I had a my pal ‘Pal’ out to stay with me in Prague this weekend (I don’t know when we started calling each other Pal, but we do, so just go with it). It’s great having people over from the UK. They bring out all the important stuff like Grazia and the Evening Standard. I now know all about Jen’s new man, and have been able to catch up on latest miracles performed by Saint Boris, accurately and impartially reported by the not-at-all offensive or right-wing mutterings of the Standard… Ah – lovely London. Can someone please bring out the Metro and then it will be complete!
It’s lovely when (like Pal) friends are repeat visitors. You don’t have to bother with all the tourist stuff and you can just get on with having a good time. Don’t get me wrong, I quite like touristing about, in Prague and elsewhere. But I expect that every Prague-based expat must at some stage get to the point of “if have to walk over the Charles Bridge one more time on Saturday afternoon when it’s really busy, I may throw myself off it”. This weekend was so unbelievably hot at well. Running all over the place doing the Prague Top Ten would have been exhausting and sweaty. Honestly, it was in the thirties this weekend and we spent a lot of time feeling a bit like we might melt. The poor kittens are suffering a bit too. They are after all, wearing fur coats.
When she arrived during the Friday evening heat wave, Pal turned to me and said “Believe me, my young friend, there is NOTHING – absolute nothing – half so much worth doing as simply messing about in boats“.
On Sunday, which was even hotter, Pal and I cooled off with a leisurely spot of pedaloing. We hired the pedaloes from a man who probably has the best job in Prague: sitting in the sunshine hiring pedalos whilst enjoying the fog of suspicious-smelling smoke around his little hut. Pedaloing must be the world’s most relaxing past time. It’s a bit like cycling on a pashley bicycle. Very comfy and delightfully difficult to go very fast. Easier than canoeing and possible to do with a drink in hand.
Anyway, here are three things you may not know about pedalos (I was going to try five but I‘m not sure there’s actually that many)…
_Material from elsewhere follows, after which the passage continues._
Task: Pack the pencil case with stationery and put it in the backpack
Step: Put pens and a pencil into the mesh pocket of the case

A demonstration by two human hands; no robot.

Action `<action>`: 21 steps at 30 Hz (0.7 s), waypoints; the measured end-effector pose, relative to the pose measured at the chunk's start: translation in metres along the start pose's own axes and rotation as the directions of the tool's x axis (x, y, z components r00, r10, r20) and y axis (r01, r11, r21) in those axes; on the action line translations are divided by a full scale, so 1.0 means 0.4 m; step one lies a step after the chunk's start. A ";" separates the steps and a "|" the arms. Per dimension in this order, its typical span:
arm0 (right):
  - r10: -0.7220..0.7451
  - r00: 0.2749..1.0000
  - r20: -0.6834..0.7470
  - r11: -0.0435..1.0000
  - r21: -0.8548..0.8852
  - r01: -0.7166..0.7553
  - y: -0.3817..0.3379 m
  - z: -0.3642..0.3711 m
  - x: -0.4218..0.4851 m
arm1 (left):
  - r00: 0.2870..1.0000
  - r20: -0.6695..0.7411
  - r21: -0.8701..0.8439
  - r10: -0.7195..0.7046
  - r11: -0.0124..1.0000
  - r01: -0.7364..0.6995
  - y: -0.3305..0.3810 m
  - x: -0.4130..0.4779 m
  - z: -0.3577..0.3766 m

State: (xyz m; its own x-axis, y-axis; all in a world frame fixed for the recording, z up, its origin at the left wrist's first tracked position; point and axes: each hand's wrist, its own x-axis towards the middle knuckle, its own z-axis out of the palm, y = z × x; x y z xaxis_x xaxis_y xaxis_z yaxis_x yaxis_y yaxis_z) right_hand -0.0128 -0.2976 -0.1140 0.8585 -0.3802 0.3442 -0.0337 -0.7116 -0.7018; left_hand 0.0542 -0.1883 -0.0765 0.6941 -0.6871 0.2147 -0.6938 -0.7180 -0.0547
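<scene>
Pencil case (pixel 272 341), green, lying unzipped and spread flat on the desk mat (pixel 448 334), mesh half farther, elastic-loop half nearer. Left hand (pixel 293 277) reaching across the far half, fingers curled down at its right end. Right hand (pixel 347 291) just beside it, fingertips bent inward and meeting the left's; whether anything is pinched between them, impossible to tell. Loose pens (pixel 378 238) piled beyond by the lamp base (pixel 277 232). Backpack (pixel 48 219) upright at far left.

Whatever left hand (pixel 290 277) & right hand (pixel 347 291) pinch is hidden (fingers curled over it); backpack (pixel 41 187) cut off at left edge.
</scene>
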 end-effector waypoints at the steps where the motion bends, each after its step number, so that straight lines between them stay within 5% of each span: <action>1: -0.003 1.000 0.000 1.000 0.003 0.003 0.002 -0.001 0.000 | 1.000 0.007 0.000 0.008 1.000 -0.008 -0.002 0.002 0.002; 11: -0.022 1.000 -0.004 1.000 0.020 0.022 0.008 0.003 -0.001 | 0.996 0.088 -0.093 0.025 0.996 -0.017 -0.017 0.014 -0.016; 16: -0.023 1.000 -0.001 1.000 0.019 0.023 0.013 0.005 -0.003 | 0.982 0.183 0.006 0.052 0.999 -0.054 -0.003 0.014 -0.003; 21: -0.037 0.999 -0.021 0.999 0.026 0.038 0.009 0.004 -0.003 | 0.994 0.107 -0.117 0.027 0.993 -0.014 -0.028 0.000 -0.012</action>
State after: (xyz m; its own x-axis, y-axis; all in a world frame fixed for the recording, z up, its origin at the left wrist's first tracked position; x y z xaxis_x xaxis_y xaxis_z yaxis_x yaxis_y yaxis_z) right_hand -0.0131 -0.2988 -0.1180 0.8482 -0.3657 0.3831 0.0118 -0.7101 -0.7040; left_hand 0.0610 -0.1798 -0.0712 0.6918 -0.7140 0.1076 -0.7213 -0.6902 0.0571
- It is likely that the earliest reference to a pedalo is found in drawings by Leonardo da Vinci where he depicts a paddle powered craft driven by two pedals.
- Andrew Flintoff was stripped of his England vice-captaincy for riding a pedalo whilst drunk in Saint Lucia only a couple of days before the next international match…silly boy. Should definitely have got a super injunction for that…
- In Poland, people who are drunk in charge of pedalos (or canoes or rubber dinghies) may face a fine of up to £600 following an extension of Polish drinking laws. Polish police motorboats are now equipped with breathalyzers so policemen can check alcohol consumption levels…
Lovely to have you here Pal. Come again soon!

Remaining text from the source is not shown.